Un album contant un voyage de rêve, un
voyage de danse et d'euphorie. Shirley Anne Hofmann nous emmène
en un vol fantasmagorique. Les échos du réel se fondent
allégrement avec des scènes imaginaires. Les sons deviennent
images, paysages, histoires joyeusement colorées voire
agrestes ou mélancolico-sentimentales. Du faîte du toit,
on s'élève dans les airs, abandonnant au sol câbles
de téléphérique, poteaux téléphoniques
et miracles technologiques pour glisser dans l'éther, rêver
au-dessus de vallées et des sommets des montagnes, pour se pénétrer
d'une ambiance russe, atteindre la mer, revenir par la suite en terres
alpestres, dans l'helvétique patrie d'adoption, cet élément
du centre de l'Europe qui peine encore à envisager son intégration
à un orchestre européen en
quête d'unité. Chemin faisant, on perçoit quelques
saluts sonores (parfois nostalgiques), échos d'autres régions
un peu de Bohème, un peu de Canada, un peu de Bavière.
Autant de repères autobiographiques qui ont marqué la
sensibilité musicale deShirley Anne Hofmann.
Ses souvenirs de jeunesse à Prescott,
une petite ville canadienne à proximité d'Ottawa, sont
en prise directe avec plusieurs traditions musicales. Les parents de
Shirley Anne Hofmann avaient émigré des Sudètes
* au Canada.
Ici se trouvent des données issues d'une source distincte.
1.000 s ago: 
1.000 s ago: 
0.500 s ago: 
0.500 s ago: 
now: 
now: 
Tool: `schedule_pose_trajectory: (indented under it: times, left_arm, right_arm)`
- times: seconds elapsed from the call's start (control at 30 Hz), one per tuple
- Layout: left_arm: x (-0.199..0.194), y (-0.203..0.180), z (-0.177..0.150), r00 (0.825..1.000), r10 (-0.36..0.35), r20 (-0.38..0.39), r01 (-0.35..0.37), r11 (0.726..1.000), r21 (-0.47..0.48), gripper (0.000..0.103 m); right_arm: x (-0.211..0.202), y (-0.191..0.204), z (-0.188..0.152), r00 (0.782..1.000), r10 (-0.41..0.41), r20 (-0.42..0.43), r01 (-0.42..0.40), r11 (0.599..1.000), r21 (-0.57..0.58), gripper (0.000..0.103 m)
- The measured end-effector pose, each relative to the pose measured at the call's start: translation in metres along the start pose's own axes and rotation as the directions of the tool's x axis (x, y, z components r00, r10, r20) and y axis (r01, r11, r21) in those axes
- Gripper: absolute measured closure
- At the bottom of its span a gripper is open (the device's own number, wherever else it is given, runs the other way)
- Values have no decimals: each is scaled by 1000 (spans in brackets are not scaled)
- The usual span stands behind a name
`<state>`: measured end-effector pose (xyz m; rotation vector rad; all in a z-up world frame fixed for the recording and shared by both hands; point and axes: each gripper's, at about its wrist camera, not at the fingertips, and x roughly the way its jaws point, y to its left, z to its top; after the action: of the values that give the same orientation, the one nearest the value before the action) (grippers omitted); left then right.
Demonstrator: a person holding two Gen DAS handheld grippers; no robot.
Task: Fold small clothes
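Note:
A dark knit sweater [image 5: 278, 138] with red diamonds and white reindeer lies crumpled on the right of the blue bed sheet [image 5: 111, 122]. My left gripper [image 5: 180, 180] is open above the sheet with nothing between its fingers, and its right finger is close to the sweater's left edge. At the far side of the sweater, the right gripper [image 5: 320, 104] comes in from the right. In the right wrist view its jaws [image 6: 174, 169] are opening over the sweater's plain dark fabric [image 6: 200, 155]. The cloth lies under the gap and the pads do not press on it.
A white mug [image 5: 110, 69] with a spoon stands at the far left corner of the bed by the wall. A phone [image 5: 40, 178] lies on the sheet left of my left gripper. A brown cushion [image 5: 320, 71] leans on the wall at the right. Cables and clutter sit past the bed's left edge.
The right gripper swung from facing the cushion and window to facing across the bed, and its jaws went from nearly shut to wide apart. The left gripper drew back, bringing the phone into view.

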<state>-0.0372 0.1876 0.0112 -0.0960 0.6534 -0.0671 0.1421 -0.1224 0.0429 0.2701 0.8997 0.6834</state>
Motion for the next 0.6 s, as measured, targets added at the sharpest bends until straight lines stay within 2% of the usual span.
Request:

Son père, professeur de musique enthousiaste, défendait
l'héritage de la musique populaire traditionnelle de son pays
d'origine, appréciait la musique classique et cultivait un penchant
pour le swing des
big band: voilà les pierres angulaires de la formation éclectique
de Shirley Anne Hofmann.
La trompette vint rapidement compléter son étude du piano.
Lorsque l'orchestre de son école eut besoin d'une joueuse d'euphonium,
elle n'hésita guère, sans pour autant négliger
ses leçons de piano.
La musique traditionnelle de Bohème l'accompagna
jusqu'à la fin de ses études universitaires. Au départ,
Shirley Anne Hofmann envisageait de devenir musicienne de jazz. En fait,
elle finit par gagner sa croûte tant bien que mal, ce qui la conduira
en Europe:
après une escale à Montréal dans une formation
de cabaret, elle se retrouve dans un orchestre de danse tchèque
qui tourne en Provence, puis à Constance en pays de Bade,
la patrie de The Blech (en 1993, la municipalité lui décerne
un prix de soutien artistique). Parallèlement à son travail
en collaboration avec ce trio détonnant, elle développe
les
bases de son programme solo. Son premier CD marque un tournant. Elle
passe de l'environnement The Blech à Neuchâtel en
Suisse: en émulation créative avec Momo
Rossel, un multi-instrumentiste féru de studio et l'Ensemble
Rayé, dont Shirley Anne Hofmann fera partie jusqu'en 1999
(CD "En frac!", LabelUsineS). Actuellement, elle joue entre
autres avec l'orchestre de Ben Jeger (CD "Idraulica!" LabelUsineS),
qui est orienté
vers l'héritage de Nino Rota.
Mais ses créations en solo,
sans cesse développées, retouchées et repensées
au fur et à mesure de ses nombreuses performances, demeurent
son principal atout. Pour ce
deuxième album, Shirley Anne Hofmann a pris tout le temps qu'elle
estimait nécessaire. Résultat: elle aurait suffisamment
de substance créative pour produire deux autres disques. Elle
a pratiquement renoncé ici à chanter des textes, ce qui
donne à la musique une dimension narrative supplémentaire,
plus vivante. Il ne s'agit pourtant pas de renoncer
aux qualités vocales de la Canadienne, qui culminent dans l'inoubliable
yodle hofmannien. Pendant la lente genèse de cet album, une certitude
s'impose. Il s'agirait d'un disque de danses, de musique dansante. Tango,
valse, square-dance, boléro les formes de danses interprétées
de manière osée sont légion. Reste un aspect plus
fascinant encore: ces musiques font danser l'esprit, l'imagination,
l'âme, quel que soit le rythme ou l'ambiance. Bref, le plus bel
effet que la musique puisse déclencher. L'euphorie que dégage
Shirley Anne Hofmann est contagieuse. Une perspective musicale magnifique
ouverte sur les années à venir. Bon voyage!